Task directions: Transcribe the records exactly from the line with "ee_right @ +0" to the end, both included.

Dataset records:

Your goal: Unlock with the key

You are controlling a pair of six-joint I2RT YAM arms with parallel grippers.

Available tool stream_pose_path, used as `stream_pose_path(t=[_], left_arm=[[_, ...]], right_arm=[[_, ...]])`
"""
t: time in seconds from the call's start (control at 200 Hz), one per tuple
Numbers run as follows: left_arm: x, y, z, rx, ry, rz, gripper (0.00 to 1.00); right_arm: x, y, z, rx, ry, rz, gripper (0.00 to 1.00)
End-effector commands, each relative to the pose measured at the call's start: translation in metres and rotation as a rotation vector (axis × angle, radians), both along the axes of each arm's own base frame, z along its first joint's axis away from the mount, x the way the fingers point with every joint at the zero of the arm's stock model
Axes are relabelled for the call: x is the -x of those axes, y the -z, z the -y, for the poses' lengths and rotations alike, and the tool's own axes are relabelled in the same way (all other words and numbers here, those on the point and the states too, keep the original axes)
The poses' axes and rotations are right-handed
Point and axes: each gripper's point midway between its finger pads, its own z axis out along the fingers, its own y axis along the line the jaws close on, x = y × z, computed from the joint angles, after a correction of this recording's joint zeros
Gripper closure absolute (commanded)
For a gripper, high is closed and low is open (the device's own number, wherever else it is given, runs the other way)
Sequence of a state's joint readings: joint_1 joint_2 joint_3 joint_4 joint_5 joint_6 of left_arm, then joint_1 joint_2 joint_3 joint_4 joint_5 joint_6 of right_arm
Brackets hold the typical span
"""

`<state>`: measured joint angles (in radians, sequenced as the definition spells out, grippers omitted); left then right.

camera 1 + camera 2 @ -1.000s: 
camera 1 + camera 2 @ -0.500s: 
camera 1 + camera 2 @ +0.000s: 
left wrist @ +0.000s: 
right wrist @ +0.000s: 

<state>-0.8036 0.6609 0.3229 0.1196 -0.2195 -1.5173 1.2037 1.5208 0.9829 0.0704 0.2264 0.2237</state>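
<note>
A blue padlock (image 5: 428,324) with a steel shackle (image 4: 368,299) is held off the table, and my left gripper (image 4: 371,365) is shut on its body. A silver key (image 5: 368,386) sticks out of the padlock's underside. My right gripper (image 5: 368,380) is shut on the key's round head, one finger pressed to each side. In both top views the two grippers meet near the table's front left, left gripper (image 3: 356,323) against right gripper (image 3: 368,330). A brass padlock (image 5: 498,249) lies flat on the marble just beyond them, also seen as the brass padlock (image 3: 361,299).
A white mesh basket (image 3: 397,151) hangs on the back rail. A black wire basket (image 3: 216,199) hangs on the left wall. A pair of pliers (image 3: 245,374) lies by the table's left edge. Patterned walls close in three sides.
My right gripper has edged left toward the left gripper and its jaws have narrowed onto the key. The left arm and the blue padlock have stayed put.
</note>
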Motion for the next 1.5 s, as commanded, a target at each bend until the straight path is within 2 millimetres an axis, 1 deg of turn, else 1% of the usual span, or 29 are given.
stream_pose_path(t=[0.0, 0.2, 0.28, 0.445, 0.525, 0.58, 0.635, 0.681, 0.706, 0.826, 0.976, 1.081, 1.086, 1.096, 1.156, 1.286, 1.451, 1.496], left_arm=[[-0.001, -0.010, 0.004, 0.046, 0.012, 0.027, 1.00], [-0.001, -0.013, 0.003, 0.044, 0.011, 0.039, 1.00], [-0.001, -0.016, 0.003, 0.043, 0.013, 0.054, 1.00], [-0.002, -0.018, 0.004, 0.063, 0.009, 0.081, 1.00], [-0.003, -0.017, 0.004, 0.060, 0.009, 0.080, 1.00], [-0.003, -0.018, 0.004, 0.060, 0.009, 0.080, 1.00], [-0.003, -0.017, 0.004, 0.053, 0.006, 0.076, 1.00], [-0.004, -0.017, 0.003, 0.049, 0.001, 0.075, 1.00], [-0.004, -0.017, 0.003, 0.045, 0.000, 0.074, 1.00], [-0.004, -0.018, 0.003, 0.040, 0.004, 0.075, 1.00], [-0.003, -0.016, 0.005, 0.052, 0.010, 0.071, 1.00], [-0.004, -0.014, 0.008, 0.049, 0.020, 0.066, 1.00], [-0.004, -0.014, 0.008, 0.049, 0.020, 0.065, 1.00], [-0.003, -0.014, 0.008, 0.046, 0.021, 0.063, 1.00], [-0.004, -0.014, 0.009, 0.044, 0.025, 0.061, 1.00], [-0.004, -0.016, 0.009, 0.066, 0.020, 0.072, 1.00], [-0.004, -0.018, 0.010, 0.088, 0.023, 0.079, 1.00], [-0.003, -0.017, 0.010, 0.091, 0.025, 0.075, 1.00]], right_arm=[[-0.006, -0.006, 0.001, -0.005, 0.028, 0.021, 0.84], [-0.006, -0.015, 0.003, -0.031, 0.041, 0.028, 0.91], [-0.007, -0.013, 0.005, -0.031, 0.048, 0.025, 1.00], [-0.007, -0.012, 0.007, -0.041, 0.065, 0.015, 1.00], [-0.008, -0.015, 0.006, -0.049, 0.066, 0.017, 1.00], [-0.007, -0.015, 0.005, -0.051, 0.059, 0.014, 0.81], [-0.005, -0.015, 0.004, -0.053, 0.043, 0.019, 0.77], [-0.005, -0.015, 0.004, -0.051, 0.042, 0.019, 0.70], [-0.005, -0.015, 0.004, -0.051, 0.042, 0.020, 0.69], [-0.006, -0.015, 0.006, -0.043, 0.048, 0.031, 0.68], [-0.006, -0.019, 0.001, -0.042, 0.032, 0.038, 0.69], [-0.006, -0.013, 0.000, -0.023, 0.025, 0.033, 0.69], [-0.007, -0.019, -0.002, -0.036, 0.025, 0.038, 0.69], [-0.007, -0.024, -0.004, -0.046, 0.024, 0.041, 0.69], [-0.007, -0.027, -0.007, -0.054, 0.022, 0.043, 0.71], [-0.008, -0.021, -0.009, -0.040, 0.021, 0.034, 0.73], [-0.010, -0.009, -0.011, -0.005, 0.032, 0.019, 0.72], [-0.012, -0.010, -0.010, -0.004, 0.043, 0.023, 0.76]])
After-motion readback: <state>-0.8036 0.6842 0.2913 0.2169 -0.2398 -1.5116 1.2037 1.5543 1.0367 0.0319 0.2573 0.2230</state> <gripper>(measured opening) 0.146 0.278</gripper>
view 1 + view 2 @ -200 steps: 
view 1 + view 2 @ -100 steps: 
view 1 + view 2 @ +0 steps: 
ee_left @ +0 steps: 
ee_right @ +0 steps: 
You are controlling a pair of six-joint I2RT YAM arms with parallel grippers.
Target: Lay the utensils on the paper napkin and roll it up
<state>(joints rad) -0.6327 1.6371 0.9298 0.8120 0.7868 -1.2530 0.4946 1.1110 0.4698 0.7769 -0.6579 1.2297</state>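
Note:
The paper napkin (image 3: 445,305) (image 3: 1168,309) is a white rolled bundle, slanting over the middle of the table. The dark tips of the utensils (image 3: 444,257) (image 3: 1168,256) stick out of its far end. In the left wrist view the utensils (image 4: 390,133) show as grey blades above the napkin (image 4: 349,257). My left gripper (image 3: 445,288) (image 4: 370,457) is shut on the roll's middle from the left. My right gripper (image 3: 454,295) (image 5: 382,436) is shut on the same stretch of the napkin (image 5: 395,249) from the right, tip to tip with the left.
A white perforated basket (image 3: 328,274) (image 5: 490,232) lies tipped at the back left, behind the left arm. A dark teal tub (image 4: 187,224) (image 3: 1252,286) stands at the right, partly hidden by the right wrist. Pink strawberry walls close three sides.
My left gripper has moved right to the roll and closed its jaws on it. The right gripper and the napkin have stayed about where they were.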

Expected answer:
ee_right @ +0 steps: 
You are controlling a pair of six-joint I2RT YAM arms with parallel grippers.
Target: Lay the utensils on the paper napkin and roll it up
<state>(joints rad) -0.6327 1.6371 0.9298 0.8120 0.7868 -1.2530 0.4946 1.1110 0.4698 0.7769 -0.6579 1.2297</state>
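Note:
The paper napkin (image 3: 445,305) (image 3: 1168,309) is a white rolled bundle, slanting over the middle of the table. The dark tips of the utensils (image 3: 444,257) (image 3: 1168,256) stick out of its far end. In the left wrist view the utensils (image 4: 390,133) show as grey blades above the napkin (image 4: 349,257). My left gripper (image 3: 445,288) (image 4: 370,457) is shut on the roll's middle from the left. My right gripper (image 3: 454,295) (image 5: 382,436) is shut on the same stretch of the napkin (image 5: 395,249) from the right, tip to tip with the left.
A white perforated basket (image 3: 328,274) (image 5: 490,232) lies tipped at the back left, behind the left arm. A dark teal tub (image 4: 187,224) (image 3: 1252,286) stands at the right, partly hidden by the right wrist. Pink strawberry walls close three sides.
My left gripper has moved right to the roll and closed its jaws on it. The right gripper and the napkin have stayed about where they were.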

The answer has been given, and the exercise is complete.